▸ Exercise requirements: Omit the pictures, but give back every entry below exactly as written.

[Items from a data source]
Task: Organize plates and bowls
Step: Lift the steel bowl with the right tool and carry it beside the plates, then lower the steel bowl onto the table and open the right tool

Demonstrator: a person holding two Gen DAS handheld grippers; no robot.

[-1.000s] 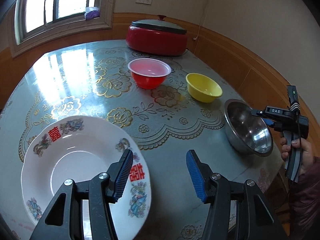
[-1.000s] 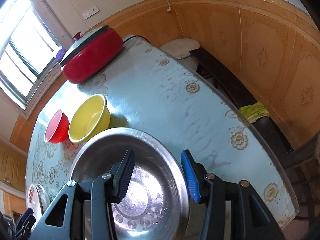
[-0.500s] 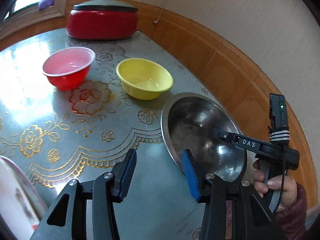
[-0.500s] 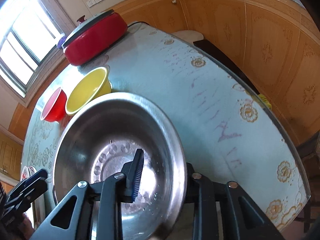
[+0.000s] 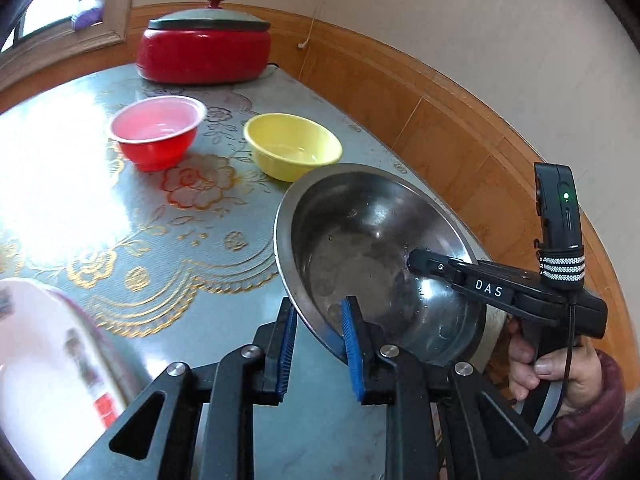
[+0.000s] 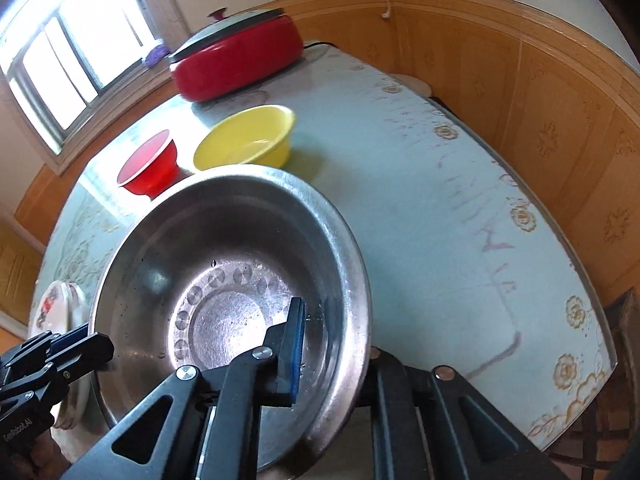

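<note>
The steel bowl (image 5: 372,256) sits tilted near the counter's edge, gripped from two sides. The left tool (image 5: 320,340) straddles the rim nearest it: one blue pad (image 5: 354,354) lies inside the bowl, the other outside against the wall, and its jaws have just been closing, with the rim now pinched between them. The right tool (image 6: 320,344) clamps the opposite rim (image 6: 352,280); its inner finger (image 6: 294,354) presses the inside wall while the outer finger is mostly hidden behind the metal. Its jaws too have just been closing, and now squeeze the thin wall. In the left wrist view the right tool (image 5: 416,264) reaches into the bowl from the right, held by a hand (image 5: 552,364) in a dark red sleeve.

Beyond the left tool, just past the steel bowl's far rim, stands a yellow bowl (image 5: 294,152), and to its left, a little apart, a red bowl (image 5: 158,132), both upright on the counter (image 5: 192,248), which wears a pale floral cover with gold patterning. Farther back is a red lidded pot (image 5: 204,50) near the wall. Low to the left of the left tool lies a white patterned plate (image 5: 60,352), blurred here; from the right wrist view it shows past the steel bowl's left side (image 6: 56,304).
</note>
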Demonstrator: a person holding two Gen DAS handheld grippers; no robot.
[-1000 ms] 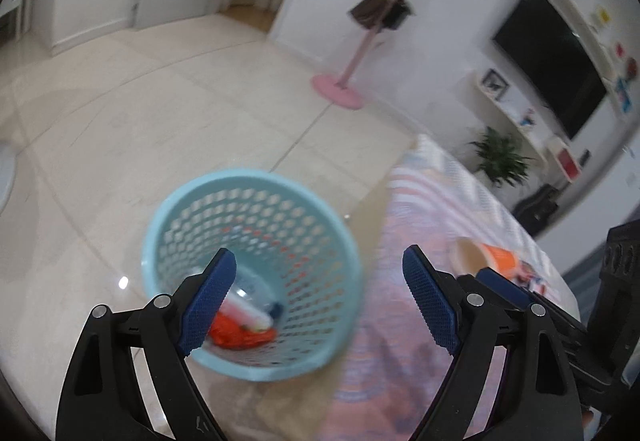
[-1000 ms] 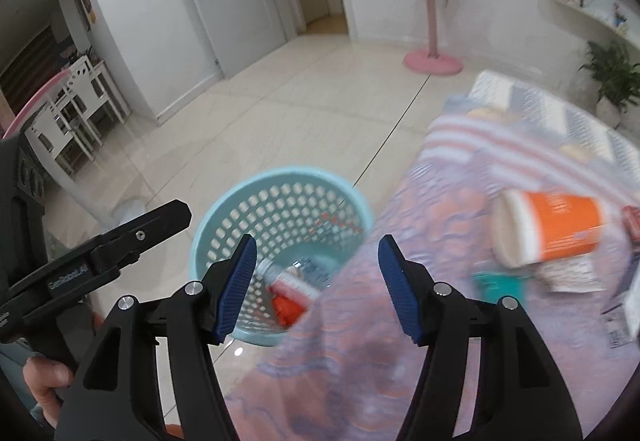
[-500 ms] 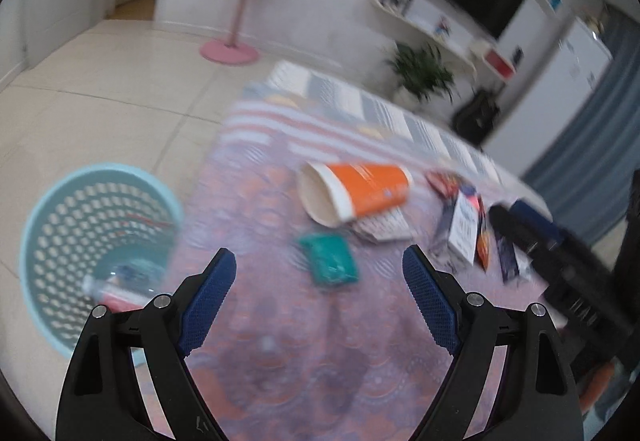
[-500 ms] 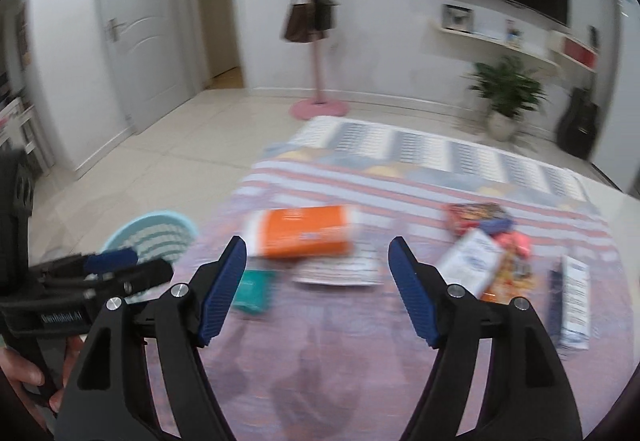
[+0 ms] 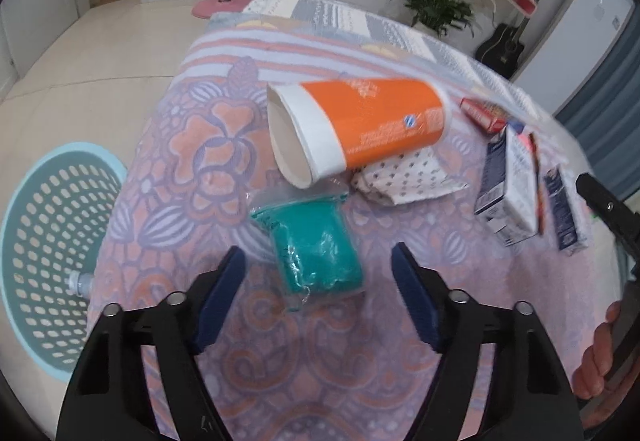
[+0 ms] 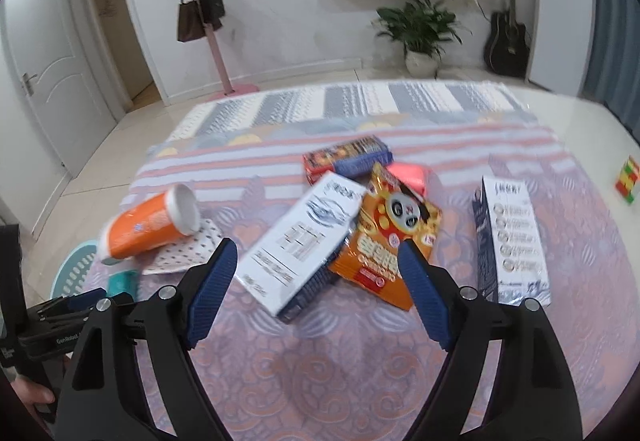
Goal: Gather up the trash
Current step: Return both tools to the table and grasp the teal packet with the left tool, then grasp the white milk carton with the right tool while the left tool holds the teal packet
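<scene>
Both empty, wide-open grippers swing back from the pale-blue perforated plastic basket [image 5: 48,257]: left gripper [image 5: 318,281] over the crumpled teal wrapper [image 5: 316,245], right gripper [image 6: 316,277] over the white carton [image 6: 300,245].

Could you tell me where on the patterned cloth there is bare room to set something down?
Free: the near strip in front of the white carton, and the striped far end beyond the red snack box. Crowded: the middle, from the orange paper cup to the orange panda snack bag.

A pink coat stand [image 6: 208,21] carries dark bags by the white door [image 6: 44,81]; a leafy potted plant [image 6: 420,37] stands near a black guitar [image 6: 508,41]. A multicoloured cube [image 6: 628,179] sits on the tabletop.
</scene>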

▸ The answer:
Task: Organize plates and bowls
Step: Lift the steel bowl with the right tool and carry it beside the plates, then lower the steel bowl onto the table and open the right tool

Demonstrator: a person holding two Gen DAS handheld grippers; no robot.

[-1.000s] 
[-1.000s] 
[-0.500s] 
[-0.500s] 
[+0.000s] 
[+0.000s] 

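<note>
The steel bowl (image 5: 372,256) sits tilted near the counter's edge, gripped from two sides. The left tool (image 5: 320,340) straddles the rim nearest it: one blue pad (image 5: 354,354) lies inside the bowl, the other outside against the wall, and its jaws have just been closing, with the rim now pinched between them. The right tool (image 6: 320,344) clamps the opposite rim (image 6: 352,280); its inner finger (image 6: 294,354) presses the inside wall while the outer finger is mostly hidden behind the metal. Its jaws too have just been closing, and now squeeze the thin wall. In the left wrist view the right tool (image 5: 416,264) reaches into the bowl from the right, held by a hand (image 5: 552,364) in a dark red sleeve.

Beyond the left tool, just past the steel bowl's far rim, stands a yellow bowl (image 5: 294,152), and to its left, a little apart, a red bowl (image 5: 158,132), both upright on the counter (image 5: 192,248), which wears a pale floral cover with gold patterning. Farther back is a red lidded pot (image 5: 204,50) near the wall. Low to the left of the left tool lies a white patterned plate (image 5: 60,352), blurred here; from the right wrist view it shows past the steel bowl's left side (image 6: 56,304).
</note>
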Demonstrator: a person holding two Gen DAS handheld grippers; no robot.
[-1000 ms] 
[-1000 ms] 
[-500 ms] 
[-500 ms] 
[+0 ms] 
[+0 ms] 
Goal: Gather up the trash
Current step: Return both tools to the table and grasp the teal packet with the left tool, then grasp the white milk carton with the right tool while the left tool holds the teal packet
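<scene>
Both empty, wide-open grippers swing back from the pale-blue perforated plastic basket [image 5: 48,257]: left gripper [image 5: 318,281] over the crumpled teal wrapper [image 5: 316,245], right gripper [image 6: 316,277] over the white carton [image 6: 300,245].

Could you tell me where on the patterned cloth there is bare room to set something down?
Free: the near strip in front of the white carton, and the striped far end beyond the red snack box. Crowded: the middle, from the orange paper cup to the orange panda snack bag.

A pink coat stand [image 6: 208,21] carries dark bags by the white door [image 6: 44,81]; a leafy potted plant [image 6: 420,37] stands near a black guitar [image 6: 508,41]. A multicoloured cube [image 6: 628,179] sits on the tabletop.
</scene>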

The response to this exercise is done.